此外，添加某些金屬元素或可降低Ag NP的細胞毒性。有研究[21]報道，在載銀鈦板上加入鍶（Sr）元素，可減輕Ag潛在的細胞毒性，同時保持其最佳抗菌性能。這與Sr競爭性地占據了細胞上特定的結合位點有關。同時引入Sr和Ag還可顯著改善改性層的耐蝕性。
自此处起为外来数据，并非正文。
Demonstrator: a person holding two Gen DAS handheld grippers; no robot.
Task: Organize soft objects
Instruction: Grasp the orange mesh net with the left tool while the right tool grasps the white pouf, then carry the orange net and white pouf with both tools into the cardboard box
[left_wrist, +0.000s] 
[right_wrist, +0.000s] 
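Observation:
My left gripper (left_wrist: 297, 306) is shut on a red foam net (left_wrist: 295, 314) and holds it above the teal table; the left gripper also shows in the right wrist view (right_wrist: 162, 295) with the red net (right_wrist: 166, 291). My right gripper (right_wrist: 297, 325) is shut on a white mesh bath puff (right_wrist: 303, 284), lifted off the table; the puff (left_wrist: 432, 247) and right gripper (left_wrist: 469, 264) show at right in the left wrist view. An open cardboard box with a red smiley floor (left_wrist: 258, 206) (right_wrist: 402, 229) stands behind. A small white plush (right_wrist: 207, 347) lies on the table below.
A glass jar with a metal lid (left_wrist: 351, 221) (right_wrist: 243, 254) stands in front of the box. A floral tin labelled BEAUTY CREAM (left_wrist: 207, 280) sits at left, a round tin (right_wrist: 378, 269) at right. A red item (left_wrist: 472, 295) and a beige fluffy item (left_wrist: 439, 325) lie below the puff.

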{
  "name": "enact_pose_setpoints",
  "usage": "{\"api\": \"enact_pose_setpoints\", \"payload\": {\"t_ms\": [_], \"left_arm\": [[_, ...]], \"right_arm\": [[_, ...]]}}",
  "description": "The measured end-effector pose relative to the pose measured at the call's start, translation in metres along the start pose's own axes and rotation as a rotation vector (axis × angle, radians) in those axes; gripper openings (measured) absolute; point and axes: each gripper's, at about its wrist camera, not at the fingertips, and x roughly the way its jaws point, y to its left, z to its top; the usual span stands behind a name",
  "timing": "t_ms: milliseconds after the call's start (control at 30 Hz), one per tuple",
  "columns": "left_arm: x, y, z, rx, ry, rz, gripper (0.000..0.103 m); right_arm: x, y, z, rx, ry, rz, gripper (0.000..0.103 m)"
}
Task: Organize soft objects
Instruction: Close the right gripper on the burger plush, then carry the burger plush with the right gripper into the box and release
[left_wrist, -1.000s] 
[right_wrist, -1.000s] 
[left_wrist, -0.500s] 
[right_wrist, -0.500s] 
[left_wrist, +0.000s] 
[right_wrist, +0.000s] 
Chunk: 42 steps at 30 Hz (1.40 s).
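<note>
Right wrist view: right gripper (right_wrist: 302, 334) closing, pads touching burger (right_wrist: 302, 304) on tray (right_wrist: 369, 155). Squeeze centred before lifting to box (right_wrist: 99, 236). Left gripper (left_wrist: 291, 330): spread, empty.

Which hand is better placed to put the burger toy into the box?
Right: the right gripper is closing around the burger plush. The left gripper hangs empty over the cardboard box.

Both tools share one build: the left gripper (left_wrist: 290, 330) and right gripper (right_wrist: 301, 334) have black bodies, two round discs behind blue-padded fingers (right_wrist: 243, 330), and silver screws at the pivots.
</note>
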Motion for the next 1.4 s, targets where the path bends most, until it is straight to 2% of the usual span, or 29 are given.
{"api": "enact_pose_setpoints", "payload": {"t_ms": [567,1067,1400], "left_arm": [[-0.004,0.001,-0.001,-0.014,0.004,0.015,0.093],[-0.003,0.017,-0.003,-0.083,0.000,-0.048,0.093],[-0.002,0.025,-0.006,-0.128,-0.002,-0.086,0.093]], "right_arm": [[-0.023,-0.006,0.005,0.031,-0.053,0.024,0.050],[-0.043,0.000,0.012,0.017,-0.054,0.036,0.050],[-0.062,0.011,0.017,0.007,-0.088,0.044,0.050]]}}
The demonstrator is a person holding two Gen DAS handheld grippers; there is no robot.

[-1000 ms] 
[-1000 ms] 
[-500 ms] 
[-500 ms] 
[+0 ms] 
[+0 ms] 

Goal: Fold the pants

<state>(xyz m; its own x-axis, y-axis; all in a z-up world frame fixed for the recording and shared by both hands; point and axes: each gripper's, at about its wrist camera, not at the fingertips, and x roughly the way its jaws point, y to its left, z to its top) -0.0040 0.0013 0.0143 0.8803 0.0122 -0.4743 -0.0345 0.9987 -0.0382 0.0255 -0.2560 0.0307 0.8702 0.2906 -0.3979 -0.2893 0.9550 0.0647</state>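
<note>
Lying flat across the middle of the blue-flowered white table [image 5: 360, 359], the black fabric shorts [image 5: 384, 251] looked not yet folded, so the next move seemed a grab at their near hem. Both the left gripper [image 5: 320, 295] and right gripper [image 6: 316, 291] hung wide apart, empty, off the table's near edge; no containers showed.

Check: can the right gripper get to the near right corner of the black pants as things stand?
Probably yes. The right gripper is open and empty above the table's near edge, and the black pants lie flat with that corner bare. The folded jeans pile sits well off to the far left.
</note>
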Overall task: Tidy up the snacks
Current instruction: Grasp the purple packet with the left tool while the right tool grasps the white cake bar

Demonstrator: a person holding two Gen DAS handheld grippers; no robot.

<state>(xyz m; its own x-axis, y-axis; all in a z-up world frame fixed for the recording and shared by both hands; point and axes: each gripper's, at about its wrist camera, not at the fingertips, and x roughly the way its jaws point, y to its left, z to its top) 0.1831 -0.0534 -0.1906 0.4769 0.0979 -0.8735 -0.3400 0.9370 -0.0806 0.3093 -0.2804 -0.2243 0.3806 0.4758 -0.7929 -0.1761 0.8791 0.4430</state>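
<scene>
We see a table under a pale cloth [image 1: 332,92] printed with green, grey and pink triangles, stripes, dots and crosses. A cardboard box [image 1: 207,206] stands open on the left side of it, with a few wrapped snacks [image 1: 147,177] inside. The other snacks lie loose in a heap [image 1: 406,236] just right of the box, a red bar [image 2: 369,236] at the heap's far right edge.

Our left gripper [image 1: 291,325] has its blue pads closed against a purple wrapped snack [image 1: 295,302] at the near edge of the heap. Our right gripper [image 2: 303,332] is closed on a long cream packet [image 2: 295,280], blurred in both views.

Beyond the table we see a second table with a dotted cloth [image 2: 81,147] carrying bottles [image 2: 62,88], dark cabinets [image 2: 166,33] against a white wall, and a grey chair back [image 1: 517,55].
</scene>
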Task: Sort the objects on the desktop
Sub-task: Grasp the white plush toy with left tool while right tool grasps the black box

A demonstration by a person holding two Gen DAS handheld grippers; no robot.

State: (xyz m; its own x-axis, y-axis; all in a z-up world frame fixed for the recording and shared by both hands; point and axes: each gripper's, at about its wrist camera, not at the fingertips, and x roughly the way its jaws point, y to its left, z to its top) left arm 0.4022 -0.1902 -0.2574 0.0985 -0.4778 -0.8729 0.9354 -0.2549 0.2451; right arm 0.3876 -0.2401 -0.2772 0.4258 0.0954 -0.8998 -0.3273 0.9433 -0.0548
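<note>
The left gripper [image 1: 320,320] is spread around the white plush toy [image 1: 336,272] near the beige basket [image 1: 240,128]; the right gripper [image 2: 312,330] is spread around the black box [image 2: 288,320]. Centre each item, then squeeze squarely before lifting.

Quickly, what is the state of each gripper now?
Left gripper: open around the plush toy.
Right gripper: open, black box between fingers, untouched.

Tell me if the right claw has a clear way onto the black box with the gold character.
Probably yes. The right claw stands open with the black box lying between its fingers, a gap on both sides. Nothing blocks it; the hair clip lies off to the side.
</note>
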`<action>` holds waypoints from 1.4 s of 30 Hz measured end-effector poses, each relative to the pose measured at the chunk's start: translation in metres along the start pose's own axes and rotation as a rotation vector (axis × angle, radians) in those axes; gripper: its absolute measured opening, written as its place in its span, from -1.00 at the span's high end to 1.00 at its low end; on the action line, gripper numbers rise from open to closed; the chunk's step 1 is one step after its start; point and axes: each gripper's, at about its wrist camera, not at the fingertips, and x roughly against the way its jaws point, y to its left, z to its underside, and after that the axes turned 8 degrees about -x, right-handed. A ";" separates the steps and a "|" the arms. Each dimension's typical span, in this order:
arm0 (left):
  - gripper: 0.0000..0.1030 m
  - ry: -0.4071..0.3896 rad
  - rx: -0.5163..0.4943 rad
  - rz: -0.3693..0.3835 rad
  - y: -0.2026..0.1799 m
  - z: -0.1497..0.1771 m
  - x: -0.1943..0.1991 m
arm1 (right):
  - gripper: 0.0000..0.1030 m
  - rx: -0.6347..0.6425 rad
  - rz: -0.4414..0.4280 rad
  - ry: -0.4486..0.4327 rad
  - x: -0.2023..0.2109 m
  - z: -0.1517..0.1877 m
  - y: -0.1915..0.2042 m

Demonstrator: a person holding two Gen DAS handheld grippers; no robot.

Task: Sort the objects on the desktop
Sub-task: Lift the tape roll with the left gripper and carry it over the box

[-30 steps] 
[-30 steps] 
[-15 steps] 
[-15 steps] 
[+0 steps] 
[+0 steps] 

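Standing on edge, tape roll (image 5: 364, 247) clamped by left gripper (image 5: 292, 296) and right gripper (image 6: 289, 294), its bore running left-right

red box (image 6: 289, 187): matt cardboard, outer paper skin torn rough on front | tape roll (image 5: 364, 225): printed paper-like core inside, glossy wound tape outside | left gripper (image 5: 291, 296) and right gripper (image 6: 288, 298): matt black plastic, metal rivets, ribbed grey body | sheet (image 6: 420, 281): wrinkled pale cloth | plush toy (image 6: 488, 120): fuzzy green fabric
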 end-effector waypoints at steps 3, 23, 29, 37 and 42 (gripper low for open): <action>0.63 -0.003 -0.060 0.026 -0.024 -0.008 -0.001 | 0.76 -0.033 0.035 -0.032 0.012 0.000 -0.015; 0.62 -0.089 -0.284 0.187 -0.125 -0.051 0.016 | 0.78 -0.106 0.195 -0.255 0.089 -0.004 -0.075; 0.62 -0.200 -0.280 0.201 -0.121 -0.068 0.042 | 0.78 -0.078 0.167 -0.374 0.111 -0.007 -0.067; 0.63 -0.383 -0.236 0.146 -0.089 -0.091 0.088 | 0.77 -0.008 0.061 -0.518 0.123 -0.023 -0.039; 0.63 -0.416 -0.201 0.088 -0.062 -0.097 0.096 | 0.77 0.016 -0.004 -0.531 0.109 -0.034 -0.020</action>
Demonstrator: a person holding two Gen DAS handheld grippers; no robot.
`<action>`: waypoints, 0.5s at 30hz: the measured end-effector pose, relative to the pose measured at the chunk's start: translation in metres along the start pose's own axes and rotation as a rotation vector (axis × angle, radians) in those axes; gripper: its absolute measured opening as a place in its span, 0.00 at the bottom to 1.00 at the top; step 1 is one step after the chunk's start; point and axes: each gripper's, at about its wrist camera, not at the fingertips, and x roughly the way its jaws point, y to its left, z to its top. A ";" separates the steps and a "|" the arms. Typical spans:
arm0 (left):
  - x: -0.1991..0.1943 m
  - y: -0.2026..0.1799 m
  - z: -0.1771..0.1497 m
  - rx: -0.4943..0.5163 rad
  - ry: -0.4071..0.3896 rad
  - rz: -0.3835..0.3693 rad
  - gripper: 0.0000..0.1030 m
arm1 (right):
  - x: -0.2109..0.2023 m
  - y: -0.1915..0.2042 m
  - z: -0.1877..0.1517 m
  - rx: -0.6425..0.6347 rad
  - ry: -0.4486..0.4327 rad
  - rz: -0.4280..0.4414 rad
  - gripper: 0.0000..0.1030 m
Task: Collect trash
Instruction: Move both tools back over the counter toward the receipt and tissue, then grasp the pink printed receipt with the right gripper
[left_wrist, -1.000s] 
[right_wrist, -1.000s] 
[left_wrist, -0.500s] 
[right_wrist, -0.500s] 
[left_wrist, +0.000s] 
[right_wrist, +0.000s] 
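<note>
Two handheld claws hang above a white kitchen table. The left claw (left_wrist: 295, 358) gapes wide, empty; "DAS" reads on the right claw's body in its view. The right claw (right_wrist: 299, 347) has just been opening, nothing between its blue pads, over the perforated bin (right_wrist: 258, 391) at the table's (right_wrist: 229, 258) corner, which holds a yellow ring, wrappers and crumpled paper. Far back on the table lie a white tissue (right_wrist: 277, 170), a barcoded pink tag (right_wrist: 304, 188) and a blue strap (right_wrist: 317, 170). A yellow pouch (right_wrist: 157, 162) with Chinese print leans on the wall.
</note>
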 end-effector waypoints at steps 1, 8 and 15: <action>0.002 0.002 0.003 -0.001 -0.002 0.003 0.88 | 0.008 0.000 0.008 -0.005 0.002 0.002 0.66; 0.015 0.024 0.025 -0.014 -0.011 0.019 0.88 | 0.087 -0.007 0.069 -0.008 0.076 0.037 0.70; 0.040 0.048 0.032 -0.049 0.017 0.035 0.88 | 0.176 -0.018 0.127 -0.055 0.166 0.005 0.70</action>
此外，在鈦植體上同時載入鋅（Zn）和Ag，可降低Ag+的釋放速率，這是由于Zn的摻入會減少Ag的負載，并且鈦種植體表面Zn與Ag的微電流耦合作用可抑制Ag NP氧化及隨后Ag+的釋放，然而這并不影響鈦樣品的抗菌性能，結果[54]顯示種植體周圍仍能形成抑菌區。

5 小結

在鈦種植體上加載Ag NP對于預防種植體周圍炎的發生及進展十分重要，目前已有多種技術用于負載Ag NP，包括物理方法、化學方法和生物方法，盡管各方法仍存在些許不足，但研究人員通過調控鈦基或鈦基上載銀涂層的結構形態，加入其他成分如生物活性物質或金屬元素等，結合多種技術，可調節鈦基表面Ag NP的負載量及涂層的穩定性，控制Ag+的釋放，提高了抗菌效果且減少或避免了細胞毒性。目前，關于探究載Ag NP鈦種植體對體內環境影響的研究逐漸增多，人們可以更加充分地認識到Ag NP的抗菌效果和細胞毒性風險，隨著現代經濟技術的快速發展，在鈦種植體上實現低成本、高效率地負載含Ag NP涂層的趨勢也有助于加快這一研究進程。

利益沖突聲明：作者聲明本文無利益沖突。